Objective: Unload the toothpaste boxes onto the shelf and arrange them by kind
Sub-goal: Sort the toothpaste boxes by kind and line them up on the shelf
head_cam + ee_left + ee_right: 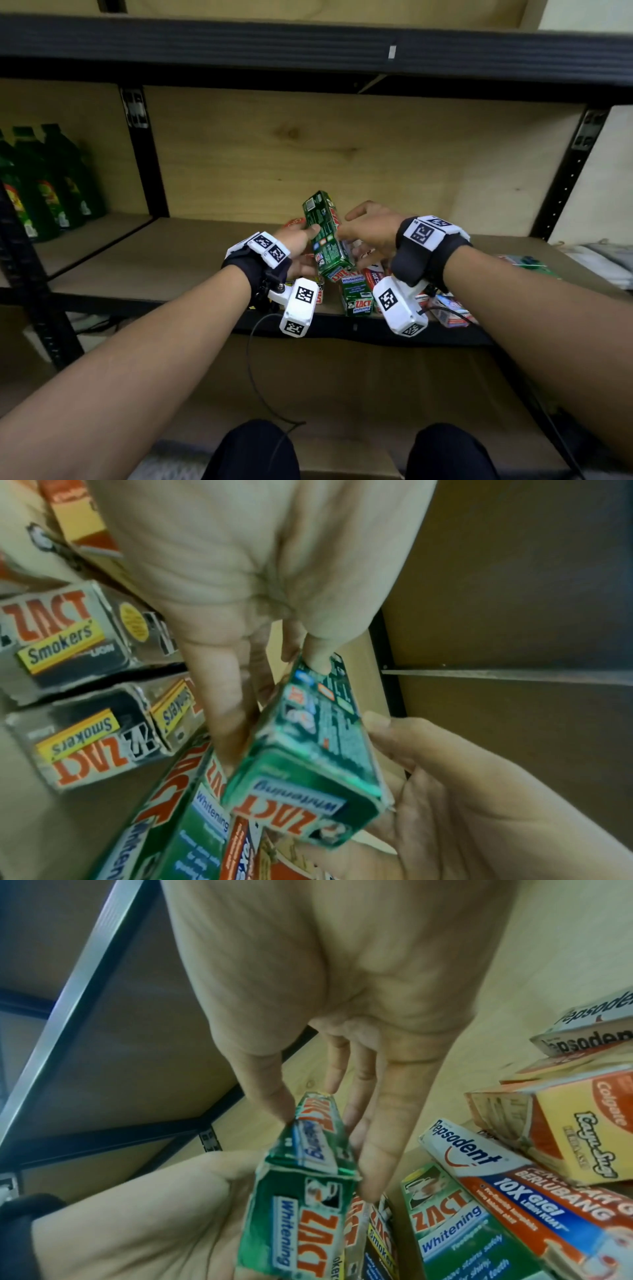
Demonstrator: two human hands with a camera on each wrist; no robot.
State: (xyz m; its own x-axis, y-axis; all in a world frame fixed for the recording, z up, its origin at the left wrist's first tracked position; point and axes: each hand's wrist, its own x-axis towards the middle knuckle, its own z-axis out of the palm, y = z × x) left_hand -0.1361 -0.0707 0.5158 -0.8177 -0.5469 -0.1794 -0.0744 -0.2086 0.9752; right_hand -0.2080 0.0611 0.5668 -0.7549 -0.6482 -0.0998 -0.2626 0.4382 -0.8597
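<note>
A green Zact Whitening box (327, 233) stands tilted on end above a loose pile of toothpaste boxes (363, 287) on the wooden shelf (171, 260). My left hand (308, 236) grips it from the left, thumb on the printed face and fingers behind. My right hand (346, 226) pinches it from the right. In the left wrist view the thumb presses the green box (318, 750) near its upper end. In the right wrist view thumb and fingers lie on either side of the box (301, 1191). The pile holds Zact Smokers boxes (68, 642), another Zact Whitening box (452, 1226), Pepsodent (514, 1183) and Colgate (575, 1129).
Green bottles (44, 192) stand in the compartment to the left, beyond a black upright post (144, 154). A black shelf beam (308, 51) runs overhead. Bare shelf board lies left of the pile and behind it. More packets (524, 263) lie at the right end.
</note>
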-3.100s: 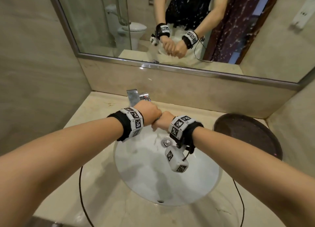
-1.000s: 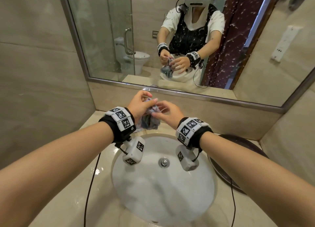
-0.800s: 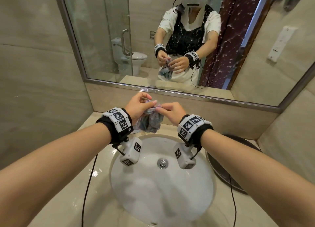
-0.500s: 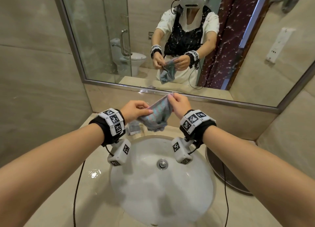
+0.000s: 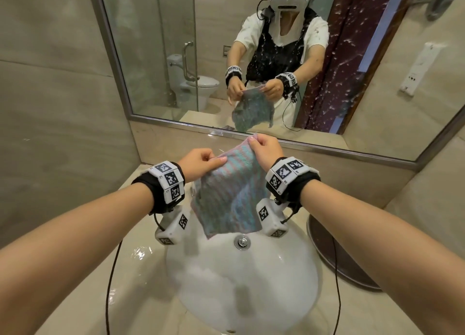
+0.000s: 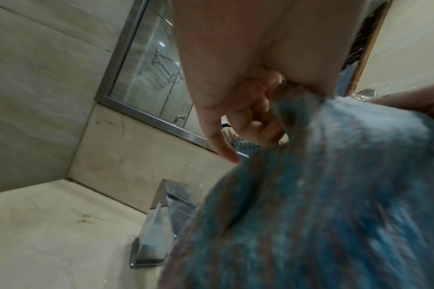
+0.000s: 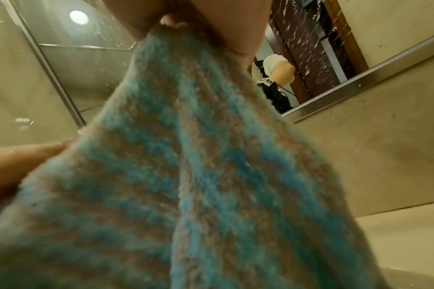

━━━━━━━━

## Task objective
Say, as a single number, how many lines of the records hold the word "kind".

## Result of this task
2